TASK PROMPT: In the reply, include exactly the lines of the entries below from the first to the line with "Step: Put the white", that line included.

TASK MATERIAL:
═══

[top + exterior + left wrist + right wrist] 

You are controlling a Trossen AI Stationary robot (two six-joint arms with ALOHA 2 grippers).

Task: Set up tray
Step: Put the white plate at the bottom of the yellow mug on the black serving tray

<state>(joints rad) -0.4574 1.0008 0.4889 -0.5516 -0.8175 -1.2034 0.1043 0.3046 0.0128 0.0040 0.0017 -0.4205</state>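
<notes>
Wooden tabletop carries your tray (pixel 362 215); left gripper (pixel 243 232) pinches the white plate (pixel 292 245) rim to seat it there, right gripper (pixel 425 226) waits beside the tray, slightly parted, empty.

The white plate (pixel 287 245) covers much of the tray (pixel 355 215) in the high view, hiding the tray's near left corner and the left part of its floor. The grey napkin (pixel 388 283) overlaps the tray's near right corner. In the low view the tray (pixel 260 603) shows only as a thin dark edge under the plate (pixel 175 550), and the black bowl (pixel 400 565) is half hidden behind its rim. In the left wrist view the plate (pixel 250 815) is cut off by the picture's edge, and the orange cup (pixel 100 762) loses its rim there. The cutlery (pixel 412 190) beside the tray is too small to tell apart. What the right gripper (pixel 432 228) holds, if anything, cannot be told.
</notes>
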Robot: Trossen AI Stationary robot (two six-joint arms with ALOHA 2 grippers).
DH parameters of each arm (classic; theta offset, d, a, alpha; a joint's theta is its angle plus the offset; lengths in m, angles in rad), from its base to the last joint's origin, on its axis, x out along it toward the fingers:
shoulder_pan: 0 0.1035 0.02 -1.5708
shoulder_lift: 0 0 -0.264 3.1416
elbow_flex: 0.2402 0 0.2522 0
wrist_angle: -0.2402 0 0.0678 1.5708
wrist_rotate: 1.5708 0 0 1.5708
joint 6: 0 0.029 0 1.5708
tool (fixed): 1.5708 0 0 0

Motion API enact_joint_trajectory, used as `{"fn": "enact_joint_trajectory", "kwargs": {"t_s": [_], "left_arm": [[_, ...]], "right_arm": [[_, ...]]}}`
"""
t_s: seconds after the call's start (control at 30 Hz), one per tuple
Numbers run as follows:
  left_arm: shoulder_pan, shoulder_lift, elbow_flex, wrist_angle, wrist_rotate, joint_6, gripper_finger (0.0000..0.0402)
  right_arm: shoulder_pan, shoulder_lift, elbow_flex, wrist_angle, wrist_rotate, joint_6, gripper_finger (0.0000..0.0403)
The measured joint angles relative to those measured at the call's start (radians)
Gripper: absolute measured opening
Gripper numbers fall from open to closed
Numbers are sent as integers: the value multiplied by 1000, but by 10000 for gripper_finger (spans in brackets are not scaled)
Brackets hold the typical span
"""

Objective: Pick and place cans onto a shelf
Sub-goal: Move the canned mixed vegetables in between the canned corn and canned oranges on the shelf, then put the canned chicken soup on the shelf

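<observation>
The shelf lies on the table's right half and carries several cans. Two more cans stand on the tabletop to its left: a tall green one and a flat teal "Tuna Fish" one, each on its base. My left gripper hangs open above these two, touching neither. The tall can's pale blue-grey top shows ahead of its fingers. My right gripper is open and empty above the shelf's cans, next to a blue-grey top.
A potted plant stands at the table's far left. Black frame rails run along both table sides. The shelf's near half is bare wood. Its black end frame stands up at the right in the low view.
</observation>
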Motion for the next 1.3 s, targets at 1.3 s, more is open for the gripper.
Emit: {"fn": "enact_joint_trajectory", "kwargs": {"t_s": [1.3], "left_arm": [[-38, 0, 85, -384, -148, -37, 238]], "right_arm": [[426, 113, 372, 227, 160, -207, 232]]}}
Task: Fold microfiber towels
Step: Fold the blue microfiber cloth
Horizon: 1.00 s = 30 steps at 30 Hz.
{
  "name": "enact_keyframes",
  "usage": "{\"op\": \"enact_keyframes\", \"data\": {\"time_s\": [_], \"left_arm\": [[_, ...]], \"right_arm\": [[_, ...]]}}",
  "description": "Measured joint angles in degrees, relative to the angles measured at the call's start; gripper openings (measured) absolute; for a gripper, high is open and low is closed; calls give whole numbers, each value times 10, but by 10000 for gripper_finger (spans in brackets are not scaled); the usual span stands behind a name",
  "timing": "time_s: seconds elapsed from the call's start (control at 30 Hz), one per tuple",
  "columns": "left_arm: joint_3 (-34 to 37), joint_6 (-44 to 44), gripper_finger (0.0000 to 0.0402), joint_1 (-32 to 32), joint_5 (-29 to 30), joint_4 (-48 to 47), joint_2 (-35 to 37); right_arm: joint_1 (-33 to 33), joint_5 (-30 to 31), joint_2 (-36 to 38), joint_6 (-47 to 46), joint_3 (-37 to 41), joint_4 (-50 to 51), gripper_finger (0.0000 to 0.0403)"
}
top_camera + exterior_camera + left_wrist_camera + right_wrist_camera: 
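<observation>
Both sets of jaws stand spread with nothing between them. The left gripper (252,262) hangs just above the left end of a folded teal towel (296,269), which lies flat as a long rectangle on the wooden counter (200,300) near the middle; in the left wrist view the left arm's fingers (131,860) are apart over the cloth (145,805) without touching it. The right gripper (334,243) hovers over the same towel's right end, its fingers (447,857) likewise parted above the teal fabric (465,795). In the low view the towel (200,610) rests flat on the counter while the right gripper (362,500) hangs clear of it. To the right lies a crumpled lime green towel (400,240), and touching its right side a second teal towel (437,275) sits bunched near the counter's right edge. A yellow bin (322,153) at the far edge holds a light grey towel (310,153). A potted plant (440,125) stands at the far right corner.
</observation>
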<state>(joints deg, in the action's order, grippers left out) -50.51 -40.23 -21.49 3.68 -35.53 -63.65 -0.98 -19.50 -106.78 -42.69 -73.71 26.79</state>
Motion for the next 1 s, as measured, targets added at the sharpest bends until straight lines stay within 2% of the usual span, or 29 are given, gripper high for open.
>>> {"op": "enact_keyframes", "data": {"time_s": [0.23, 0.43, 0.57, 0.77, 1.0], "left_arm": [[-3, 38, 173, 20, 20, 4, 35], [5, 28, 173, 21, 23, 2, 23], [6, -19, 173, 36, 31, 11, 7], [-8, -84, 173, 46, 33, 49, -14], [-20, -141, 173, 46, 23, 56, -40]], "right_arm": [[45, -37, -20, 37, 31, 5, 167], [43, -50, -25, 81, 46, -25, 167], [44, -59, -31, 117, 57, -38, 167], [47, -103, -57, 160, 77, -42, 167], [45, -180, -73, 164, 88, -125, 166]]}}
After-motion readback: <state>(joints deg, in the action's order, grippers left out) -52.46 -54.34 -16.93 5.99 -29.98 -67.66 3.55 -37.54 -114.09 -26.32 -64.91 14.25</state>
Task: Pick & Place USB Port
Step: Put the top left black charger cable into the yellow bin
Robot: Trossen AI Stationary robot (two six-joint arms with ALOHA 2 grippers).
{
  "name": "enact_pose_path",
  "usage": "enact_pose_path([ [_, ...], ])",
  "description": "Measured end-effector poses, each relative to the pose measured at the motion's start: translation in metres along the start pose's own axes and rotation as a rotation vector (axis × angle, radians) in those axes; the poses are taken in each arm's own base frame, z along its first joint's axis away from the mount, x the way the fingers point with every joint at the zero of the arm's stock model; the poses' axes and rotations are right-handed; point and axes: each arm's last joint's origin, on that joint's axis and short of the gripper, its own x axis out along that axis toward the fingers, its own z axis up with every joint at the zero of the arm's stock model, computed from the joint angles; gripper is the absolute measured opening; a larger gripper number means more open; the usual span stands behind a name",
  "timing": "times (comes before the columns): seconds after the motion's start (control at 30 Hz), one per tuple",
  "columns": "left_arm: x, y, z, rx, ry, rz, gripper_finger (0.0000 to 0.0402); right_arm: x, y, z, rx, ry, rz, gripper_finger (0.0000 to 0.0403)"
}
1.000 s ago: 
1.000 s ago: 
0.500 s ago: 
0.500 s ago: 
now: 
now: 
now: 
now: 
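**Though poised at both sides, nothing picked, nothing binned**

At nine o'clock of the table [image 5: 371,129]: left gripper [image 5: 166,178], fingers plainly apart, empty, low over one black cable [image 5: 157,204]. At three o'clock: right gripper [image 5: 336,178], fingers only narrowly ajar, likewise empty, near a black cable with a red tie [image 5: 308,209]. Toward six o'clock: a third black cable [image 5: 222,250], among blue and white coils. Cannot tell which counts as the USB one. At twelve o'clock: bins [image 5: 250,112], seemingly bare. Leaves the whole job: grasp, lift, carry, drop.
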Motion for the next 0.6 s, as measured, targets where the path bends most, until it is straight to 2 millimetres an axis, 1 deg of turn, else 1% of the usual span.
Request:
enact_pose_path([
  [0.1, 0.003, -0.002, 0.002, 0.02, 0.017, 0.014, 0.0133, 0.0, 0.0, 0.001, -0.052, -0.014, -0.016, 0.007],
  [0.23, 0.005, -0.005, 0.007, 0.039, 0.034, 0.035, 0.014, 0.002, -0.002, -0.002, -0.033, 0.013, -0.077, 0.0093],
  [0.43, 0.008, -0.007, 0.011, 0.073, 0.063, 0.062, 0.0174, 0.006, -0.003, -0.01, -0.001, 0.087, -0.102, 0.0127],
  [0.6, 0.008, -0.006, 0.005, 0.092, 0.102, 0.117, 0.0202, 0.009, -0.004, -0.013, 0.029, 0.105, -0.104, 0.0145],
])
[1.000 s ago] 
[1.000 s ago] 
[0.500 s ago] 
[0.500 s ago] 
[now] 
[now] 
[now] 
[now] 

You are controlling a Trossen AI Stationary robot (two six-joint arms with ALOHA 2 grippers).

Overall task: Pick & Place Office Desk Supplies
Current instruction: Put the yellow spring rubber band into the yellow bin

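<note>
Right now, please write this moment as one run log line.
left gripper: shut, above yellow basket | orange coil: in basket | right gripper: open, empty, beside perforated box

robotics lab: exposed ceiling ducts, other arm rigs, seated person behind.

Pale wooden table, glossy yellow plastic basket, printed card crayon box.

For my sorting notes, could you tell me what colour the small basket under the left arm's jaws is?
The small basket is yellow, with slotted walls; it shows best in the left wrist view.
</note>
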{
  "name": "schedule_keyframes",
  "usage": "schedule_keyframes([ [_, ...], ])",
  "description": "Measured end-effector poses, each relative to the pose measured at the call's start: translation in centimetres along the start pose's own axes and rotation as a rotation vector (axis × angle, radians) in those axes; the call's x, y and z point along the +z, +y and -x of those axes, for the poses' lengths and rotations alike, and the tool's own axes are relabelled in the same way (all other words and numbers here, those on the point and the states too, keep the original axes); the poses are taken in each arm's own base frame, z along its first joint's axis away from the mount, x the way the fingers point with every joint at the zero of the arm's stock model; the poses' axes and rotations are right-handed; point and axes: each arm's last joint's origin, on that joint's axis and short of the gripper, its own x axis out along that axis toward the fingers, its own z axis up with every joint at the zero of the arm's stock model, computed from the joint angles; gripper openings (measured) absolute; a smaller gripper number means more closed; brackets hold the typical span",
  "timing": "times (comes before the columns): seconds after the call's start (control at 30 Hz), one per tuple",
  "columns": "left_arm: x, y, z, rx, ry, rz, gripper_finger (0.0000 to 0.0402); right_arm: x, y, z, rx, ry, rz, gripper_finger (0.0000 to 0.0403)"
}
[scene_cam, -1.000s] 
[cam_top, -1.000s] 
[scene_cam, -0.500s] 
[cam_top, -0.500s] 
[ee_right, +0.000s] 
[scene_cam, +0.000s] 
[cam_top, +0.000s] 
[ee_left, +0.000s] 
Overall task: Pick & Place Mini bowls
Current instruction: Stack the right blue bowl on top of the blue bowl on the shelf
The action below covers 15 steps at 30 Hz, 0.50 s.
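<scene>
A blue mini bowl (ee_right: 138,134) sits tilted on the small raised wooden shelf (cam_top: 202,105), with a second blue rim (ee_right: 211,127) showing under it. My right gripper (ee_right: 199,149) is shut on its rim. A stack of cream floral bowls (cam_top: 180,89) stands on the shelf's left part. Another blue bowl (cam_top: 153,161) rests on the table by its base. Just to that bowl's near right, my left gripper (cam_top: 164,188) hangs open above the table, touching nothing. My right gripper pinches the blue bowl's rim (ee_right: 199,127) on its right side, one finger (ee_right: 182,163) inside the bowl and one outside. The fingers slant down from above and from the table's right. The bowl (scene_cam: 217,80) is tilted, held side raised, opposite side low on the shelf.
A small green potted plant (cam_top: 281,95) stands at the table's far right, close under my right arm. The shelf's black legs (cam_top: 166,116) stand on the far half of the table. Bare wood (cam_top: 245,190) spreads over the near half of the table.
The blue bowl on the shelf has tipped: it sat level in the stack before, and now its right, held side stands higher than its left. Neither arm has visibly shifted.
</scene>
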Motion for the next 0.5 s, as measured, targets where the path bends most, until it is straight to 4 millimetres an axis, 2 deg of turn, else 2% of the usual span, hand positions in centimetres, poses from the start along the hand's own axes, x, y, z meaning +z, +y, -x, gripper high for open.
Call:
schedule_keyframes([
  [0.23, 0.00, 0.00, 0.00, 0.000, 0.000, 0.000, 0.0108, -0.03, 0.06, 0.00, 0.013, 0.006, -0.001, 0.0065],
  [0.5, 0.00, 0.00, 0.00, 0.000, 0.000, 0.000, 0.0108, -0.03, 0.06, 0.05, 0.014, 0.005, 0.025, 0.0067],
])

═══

RESPONSE FOR THIS EXERCISE:
[top + exterior + left wrist + right wrist] 

You are controlling a Trossen AI Stationary robot (two six-joint arms with ALOHA 2 grippers).

Task: Set up tray
Step: Put the white plate at the bottom of the yellow mug on the black serving tray

No more is needed to finish this exercise.